Which is why; 1. We don't usually use the dog to pursue such a misdemeanant. 2. We don't track off-leash in a populated area. Murphy hides behind every tree.

DFrost


----------



## Phil Dodson (Apr 4, 2006)

> 9th circus court strikes again, the main reason why I left Washington!!

> David Washington has tracked (off) lead for decades and they have some of the highest if not the highest track capture rates anywhere, bar none!! I learned this method from two of the founders many many moons ago and use this method almost exclusively.

> Wrong applications happen on line as well as off line, I know from personal experience.

> Phil


----------



## David Frost (Mar 29, 2006)

Phil, we do what we can. Our program would not survive such an ordeal. While "wrong applications" can indeed happen on leash, it's less likely. 

DFrost


----------



## Robert Blok (Jul 26, 2006)

David, Are you still "on the job"? I thought you'd be taking it easy by now.
Hope you had a good Christmas.

Robert


----------



## David Frost (Mar 29, 2006)

Robert, I had a great Christmas. I relented and told them I'd stay one more year. Probably a mistake, but they did ask.

David


----------



## Anne Vaini (Mar 15, 2007)

> Believing Rogers was the suspect, Deke latched onto him and in the struggle bit him several times on the hand, back, neck and face while three officers beat him


Officers beating the guy or a dog that won't out? First time I read it, I thought the dog didn't out. Second time, I thought they were beating the guy and then was wondering how much of the case had to do with the dog.


----------



## Phil Dodson (Apr 4, 2006)

> I have to disagre with you David, it is always a 50/50 chance when starting a track that he could start with the wrong scent unless the area has not been trampled or in the woods where foot traffic is unlikely.. mine was online, I was given a general location of departure from the assault location. as it was only a minor assault I went on line. Kanto immediatly picked up a scent and began running. I turned into a driveway and a subject was leaning on the wall. I ordered him down at gunpoint ad awaited back up. Upon further investigation it was the homeowner who had just finished jogging and was stretching before going into his home.

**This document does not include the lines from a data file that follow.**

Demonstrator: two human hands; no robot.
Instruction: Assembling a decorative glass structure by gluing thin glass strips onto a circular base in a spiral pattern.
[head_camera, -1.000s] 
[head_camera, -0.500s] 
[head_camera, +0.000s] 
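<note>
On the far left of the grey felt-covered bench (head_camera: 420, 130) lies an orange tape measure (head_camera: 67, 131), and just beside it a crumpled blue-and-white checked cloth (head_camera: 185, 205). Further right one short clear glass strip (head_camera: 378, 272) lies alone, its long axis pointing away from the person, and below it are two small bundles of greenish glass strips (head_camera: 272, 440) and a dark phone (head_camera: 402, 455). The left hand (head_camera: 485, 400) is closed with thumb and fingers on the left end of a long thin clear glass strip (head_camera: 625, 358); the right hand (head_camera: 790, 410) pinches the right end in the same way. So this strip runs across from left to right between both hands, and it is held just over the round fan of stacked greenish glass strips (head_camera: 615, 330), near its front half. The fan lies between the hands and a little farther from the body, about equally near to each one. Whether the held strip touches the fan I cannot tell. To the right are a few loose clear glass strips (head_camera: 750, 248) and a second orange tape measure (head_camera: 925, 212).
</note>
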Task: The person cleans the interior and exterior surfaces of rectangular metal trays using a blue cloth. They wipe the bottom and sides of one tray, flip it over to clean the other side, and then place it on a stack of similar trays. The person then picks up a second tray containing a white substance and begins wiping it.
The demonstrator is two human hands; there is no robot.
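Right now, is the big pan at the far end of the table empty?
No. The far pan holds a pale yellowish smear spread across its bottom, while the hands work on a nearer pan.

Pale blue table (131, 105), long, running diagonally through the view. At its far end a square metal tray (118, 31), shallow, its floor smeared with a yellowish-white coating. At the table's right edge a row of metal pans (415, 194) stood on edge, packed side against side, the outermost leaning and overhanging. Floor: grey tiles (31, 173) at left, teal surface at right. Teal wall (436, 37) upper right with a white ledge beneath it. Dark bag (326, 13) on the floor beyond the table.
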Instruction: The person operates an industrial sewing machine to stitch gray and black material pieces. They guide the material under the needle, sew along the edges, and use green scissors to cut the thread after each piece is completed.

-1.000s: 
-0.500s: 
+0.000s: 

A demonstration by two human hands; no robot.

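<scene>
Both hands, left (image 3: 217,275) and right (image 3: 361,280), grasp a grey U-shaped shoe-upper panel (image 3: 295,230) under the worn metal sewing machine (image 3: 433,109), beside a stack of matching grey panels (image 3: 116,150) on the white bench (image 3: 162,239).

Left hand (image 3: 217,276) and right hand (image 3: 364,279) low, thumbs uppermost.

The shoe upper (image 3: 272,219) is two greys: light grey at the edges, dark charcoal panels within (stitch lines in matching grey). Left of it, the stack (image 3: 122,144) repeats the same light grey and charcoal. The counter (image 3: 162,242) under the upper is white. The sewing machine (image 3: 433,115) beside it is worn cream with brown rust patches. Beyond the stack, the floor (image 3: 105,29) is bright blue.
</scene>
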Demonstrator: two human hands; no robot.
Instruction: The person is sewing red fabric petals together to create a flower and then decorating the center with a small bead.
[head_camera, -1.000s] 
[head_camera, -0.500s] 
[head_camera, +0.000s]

> After locating the perp he did leave in the same general direction, it just so happens Kanto picked up on the jogger and followed him instead.

> My second incident was also on line!

> Another year? Don't feel bad it looks like I am going to take a K-9 position in a larger city than I worked before. This retirement stuff just didn't work out.


----------



## kristin tresidder (Oct 23, 2008)

i can't say i blame the guy for suing. while understandable as a simple mistake from a canine POV, that's a hell of an error. also, why was a dog being used to track someone on a moped for not wearing a helmet - i mean, was that really even worth the time?


----------



## David Frost (Mar 29, 2006)

<<<I ordered him down at gunpoint ad awaited back up. Upon further investigation it was the homeowner who had just finished jogging and was stretching before going into his home.>>>

That's my point Phil, in this case, a minor misdeameanor, on-line, the guy didn't get bitten. We would have tracked as well, on line. Mistakes like that can and do happen. The dog didn't round a corner ahead of you and engage on an innocent person. No harm, no foul.

DFrost


----------



## Phil Dodson (Apr 4, 2006)

> If he was attempting to flee it was. If he crashed and fled on foot or just ditched it and ran if policy dictates same than you can. I would like to see the whole transcript inquestion before rendering a final judgement.


----------



## Joel Anderson (Apr 16, 2007)

http://www.tri-cityherald.com/kennewick_pasco_richland/story/425728.html


Actual story link.


----------



## Phil Dodson (Apr 4, 2006)

> When I can read the truthful facts and not prejudiced I will look anywhere but the newspaper or media, I have no use for either as I have been the receipant of their prejudice on more than one occasion!


----------



## Michael Breton (Aug 25, 2008)

All of the King County and Snohomish County LE I work with always track on-line. 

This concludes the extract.